The far-right party, Jobbik, which means those on the right, has secured enough votes to enter the Parliament for the first time since the fall of Communism. Astonishing what EU membership will do for a country. This is a party that is openly anti-Semitic and viciously xenophobic. Its advance cannot be but viewed with some misgiving. And it was getting nowhere before 2005.
Preliminary results indicated that Fidesz had won 206 seats in the 386-member parliament, the Socialists 28, and Jobbik 26.

President Laszlo Solyom said the results had brought a "fundamental shift" in Hungarian politics.

"It is unprecedented... for a winning party to secure such a clear and broad-based mandate that we can see now from the numbers," he told reporters.

Conceding, Socialist party chairwoman Ildiko Lendvai said: "If results do not change materially, then one thing is clear: the Hungarian Socialist party has lost the opportunity to govern.

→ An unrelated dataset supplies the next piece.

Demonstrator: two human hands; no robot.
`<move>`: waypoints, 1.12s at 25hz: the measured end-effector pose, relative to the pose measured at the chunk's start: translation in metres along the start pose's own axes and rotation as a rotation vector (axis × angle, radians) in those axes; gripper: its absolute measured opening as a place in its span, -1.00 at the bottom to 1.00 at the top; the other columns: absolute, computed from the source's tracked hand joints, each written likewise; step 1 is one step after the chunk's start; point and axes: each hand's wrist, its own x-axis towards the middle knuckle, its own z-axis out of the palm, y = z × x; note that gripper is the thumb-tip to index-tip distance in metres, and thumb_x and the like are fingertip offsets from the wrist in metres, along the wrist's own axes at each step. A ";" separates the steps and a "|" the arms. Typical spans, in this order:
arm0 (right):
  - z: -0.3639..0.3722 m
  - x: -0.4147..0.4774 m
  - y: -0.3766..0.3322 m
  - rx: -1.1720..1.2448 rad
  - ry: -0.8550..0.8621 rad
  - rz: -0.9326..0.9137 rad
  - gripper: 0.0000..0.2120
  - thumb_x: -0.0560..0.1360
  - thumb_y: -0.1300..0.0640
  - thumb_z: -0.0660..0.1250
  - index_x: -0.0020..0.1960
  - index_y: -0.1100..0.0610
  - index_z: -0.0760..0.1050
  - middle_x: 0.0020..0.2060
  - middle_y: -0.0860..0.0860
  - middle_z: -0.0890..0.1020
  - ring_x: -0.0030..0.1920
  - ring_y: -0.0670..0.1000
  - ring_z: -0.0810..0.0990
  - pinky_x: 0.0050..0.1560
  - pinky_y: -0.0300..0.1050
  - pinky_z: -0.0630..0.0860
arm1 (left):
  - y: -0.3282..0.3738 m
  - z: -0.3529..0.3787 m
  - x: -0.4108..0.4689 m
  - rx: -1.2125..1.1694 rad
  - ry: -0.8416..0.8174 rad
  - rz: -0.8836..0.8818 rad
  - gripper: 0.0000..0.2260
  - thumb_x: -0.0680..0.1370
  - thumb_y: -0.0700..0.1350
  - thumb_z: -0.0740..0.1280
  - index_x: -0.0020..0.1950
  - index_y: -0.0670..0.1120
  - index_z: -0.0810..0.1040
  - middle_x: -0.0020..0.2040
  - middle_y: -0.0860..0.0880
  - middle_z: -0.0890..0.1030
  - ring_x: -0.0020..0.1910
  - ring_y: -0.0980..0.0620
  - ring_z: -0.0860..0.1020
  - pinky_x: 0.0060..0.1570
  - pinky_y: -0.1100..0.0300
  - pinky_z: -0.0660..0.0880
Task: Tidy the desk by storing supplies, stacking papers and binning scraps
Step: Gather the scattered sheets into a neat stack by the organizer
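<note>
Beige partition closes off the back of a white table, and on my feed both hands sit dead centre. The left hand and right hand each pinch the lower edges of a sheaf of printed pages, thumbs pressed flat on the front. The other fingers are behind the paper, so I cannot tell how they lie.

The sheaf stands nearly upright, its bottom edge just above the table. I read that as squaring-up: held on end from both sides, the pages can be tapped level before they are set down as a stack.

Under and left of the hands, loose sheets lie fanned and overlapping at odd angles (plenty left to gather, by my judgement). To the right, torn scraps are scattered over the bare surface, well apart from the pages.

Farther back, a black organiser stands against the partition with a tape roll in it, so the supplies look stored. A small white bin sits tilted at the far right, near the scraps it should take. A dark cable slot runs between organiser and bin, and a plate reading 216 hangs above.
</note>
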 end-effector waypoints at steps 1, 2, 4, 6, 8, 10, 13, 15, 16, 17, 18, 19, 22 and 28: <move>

"But it has not lost, moreover it wants to grasp the opportunity to be the strongest opposition party."
Well, the Socialists do not exactly have many options at the moment but to be an opposition party. If FIDESZ does get the two-thirds majority it hankers after, it may, in theory, be in a position to change the constitution.

Hungary has an extremely complicated electoral system, which involves voting for a candidate and a party in the first round; in the second round there are votes in single seat constituencies where no overall winner was declared or where the turn-out was less thatn 50 per cent and there are various ways of ensuring that parties whose candidates may not have won any single seats but whose votes are above a certain threshold, do get some seats in the Parliament. Thus, even a reasonably clear-cut result needs a second round for final clarification.

1 comment:

  1. Just as Labour's broken promises are stuffing ballot-boxes for the BNP, I wonder if Euro-socialism has powered this vote?